Summary of alleged offending

  1. At about 1.05am on 16 April 2021 police officers Roberts and Tudor were on patrol in Bacchus Marsh when they observed a white Ford Ranger utility parked out the front of 2 Evans Court, Darley. The utility had its lights on. Roberts and Tudor followed the utility as it left the address and intercepted it as it travelled eastbound on the Western Freeway at the bottom of the Gisborne Road on-ramp.

  1. Aaron Mason, the co-accused, was seated in the driver’s seat. The applicant was seated in the front passenger seat. Mason was asked to produce his driver licence, but stated he did not have it with him. His identity was confirmed via the Victoria Police IRIS device. The applicant produced her driver licence upon request.

  1. Roberts and Tudor performed a search pursuant to s 82 of the Drugs Poisons and Controlled Substances Act 1981 (‘DPCSA’). Mason was subject to a pat down search. A zip lock bag containing a large quantity of a crystal-like substance was found protruding from the waistband of his pants. Upon later analysis the substance was found to be methylamphetamine with a total weight of 233.6 grams and a purity of 84 percent.

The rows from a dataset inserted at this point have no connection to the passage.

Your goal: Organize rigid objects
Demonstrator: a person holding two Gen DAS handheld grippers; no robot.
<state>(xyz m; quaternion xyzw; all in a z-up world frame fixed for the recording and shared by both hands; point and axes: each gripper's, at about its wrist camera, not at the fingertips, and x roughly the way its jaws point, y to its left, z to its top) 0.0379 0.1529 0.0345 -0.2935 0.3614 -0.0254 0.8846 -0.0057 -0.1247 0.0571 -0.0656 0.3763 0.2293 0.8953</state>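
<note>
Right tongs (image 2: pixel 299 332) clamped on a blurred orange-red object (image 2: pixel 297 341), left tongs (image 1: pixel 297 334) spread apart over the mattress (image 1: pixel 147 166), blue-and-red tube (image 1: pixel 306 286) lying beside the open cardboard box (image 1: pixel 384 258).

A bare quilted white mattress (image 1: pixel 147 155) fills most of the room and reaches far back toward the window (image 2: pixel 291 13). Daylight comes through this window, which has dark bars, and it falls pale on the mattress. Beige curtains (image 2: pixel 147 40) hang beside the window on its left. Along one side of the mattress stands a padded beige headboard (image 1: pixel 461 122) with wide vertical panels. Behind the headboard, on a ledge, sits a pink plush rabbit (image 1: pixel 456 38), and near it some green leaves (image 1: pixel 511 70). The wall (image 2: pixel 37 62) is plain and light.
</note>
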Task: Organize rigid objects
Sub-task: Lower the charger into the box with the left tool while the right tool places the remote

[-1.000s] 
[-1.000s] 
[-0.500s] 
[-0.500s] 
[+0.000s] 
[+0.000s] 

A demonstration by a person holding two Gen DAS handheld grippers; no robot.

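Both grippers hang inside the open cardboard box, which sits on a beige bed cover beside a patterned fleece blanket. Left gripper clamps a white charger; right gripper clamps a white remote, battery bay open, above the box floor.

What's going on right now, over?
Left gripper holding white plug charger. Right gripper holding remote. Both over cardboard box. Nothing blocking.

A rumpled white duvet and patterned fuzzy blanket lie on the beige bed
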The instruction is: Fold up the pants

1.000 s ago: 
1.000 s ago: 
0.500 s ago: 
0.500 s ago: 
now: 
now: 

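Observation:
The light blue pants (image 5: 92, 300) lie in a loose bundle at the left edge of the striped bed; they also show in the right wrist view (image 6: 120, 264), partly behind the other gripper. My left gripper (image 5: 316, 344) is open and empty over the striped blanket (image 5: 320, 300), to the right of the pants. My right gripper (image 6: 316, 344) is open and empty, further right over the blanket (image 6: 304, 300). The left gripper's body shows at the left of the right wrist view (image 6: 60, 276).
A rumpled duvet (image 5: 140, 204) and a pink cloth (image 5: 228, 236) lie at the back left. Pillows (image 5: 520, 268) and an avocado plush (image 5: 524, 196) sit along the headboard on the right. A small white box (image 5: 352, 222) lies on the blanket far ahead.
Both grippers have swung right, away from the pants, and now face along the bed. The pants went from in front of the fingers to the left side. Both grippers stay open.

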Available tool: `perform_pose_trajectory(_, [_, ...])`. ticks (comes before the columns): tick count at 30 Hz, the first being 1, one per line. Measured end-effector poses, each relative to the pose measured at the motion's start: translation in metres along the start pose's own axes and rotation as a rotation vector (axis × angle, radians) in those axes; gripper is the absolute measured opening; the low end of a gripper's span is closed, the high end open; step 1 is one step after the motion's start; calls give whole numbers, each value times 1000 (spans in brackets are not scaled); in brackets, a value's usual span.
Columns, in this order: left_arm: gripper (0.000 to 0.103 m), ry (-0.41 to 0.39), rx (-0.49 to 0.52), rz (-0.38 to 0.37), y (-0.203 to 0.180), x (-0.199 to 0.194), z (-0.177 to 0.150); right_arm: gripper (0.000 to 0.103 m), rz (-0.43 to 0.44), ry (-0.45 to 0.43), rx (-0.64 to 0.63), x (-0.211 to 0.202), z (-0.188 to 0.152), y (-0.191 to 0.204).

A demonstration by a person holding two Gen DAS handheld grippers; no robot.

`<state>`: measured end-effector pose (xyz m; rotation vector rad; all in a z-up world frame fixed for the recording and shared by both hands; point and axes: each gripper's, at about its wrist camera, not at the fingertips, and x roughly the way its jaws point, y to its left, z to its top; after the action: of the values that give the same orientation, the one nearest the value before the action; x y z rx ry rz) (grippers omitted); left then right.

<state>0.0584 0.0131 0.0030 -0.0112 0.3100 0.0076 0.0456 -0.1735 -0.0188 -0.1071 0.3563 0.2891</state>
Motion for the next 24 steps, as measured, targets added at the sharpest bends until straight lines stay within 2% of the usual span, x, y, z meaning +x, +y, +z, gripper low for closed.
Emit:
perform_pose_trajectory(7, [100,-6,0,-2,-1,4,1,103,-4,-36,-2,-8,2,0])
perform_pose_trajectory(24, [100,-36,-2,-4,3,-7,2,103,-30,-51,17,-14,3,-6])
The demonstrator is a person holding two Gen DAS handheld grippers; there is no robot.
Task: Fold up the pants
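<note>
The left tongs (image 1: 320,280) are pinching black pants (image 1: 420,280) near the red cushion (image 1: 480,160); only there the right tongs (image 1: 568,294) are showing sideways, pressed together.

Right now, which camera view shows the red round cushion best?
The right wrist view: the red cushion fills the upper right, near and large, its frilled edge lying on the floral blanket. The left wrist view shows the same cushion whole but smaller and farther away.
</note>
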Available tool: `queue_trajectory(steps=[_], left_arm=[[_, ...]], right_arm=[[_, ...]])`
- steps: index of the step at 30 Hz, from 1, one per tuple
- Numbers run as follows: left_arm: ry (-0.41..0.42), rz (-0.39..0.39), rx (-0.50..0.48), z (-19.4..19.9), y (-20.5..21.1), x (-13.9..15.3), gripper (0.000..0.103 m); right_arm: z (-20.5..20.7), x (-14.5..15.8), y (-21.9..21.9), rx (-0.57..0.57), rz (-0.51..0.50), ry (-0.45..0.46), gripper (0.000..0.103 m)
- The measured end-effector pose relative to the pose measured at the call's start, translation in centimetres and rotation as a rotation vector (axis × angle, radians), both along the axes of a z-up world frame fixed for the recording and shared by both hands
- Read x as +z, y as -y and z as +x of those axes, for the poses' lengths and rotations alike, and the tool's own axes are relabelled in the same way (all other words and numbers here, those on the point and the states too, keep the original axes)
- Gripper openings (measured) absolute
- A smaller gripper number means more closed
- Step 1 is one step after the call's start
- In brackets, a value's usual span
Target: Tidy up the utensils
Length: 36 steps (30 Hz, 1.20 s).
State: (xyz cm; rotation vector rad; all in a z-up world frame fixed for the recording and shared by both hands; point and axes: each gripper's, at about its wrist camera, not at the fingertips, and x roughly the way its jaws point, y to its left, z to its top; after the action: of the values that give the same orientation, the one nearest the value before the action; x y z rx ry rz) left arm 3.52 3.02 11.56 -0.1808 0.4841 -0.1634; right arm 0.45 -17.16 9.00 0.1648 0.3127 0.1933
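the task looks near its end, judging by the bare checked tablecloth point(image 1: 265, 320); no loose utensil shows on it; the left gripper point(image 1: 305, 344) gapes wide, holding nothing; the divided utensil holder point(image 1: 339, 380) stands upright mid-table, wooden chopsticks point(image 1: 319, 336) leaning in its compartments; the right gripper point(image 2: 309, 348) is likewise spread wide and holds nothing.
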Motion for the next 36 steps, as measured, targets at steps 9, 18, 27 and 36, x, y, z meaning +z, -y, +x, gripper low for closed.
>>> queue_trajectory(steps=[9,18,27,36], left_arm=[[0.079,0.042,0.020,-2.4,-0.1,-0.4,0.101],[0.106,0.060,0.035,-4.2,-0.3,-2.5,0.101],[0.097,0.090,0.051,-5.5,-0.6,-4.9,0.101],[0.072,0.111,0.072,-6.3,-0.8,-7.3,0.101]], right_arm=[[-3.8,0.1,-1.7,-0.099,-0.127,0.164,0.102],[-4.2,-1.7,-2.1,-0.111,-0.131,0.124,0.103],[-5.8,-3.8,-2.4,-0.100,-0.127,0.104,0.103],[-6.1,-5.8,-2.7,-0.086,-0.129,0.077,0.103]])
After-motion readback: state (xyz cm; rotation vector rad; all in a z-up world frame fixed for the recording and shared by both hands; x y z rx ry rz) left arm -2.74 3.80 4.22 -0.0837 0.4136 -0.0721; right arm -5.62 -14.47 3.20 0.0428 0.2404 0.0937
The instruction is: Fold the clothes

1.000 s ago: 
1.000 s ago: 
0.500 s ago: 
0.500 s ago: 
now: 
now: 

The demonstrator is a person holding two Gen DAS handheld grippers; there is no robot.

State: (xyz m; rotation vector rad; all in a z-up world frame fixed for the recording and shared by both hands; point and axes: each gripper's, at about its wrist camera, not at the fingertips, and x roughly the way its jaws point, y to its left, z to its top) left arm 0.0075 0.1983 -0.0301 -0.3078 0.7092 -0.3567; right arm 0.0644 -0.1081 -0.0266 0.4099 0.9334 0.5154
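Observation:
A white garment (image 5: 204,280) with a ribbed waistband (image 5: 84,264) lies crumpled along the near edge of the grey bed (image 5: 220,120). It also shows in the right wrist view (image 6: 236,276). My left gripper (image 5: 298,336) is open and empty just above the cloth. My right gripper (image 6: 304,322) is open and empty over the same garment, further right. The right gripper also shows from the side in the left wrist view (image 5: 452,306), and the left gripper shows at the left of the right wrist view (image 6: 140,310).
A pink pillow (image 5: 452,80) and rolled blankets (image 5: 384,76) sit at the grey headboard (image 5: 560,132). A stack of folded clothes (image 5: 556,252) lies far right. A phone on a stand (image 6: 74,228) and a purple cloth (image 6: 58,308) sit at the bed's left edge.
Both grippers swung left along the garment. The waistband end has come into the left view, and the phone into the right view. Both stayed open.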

  1. Roberts and Tudor requested the attendance of a female officer to conduct a pat down search of the applicant. Police officers Coustley and Salathiel attended. The pat down search of the applicant by Coustley did not locate any items.

  1. Tudor and Salathiel conducted a search of the utility. They located five MDMA (ecstasy) tablets within a zip lock bag in the centre console cup holder, a set of scales in the rear pocket of the passenger seat, a knuckle duster in the compartment underneath the rear seat, a Louis Vuitton purse belonging to the applicant containing $353.40 cash and a black jacket on the rear seat containing a wallet with a driver licence in the name of Mason and $1,500 cash as well as a 9mm cartridge of ammunition. Further, 13 Makita brand power tools were located in the rear tray of the utility.

  1. The applicant and Mason were taken to the Bacchus Marsh police station. The applicant told police that she had attended a residential address with Mason, but remained in the vehicle. She said that when he returned she observed him carrying a striped bag and she knew that it contained tools. The applicant further stated that an ‘Oppo’ phone seized by police belonged to her.

  1. A full search of the applicant was then conducted by two female police officers. The sum of $9,635 cash was located in the applicant’s underwear.

  1. On 17 April 2021 the applicant was transported from the Melbourne Custody Centre to the Dame Phyllis Frost Centre. A guard entered a cell vacated by the applicant and located zip lock bags containing a crystal like substance and a face mask in the toilet. CCTV footage had recorded the applicant placing the items, together with toilet paper, in the toilet bowl and attempting to flush them down. Upon later analysis the substance was found to be methylamphetamine with a total weight of 9.7 grams.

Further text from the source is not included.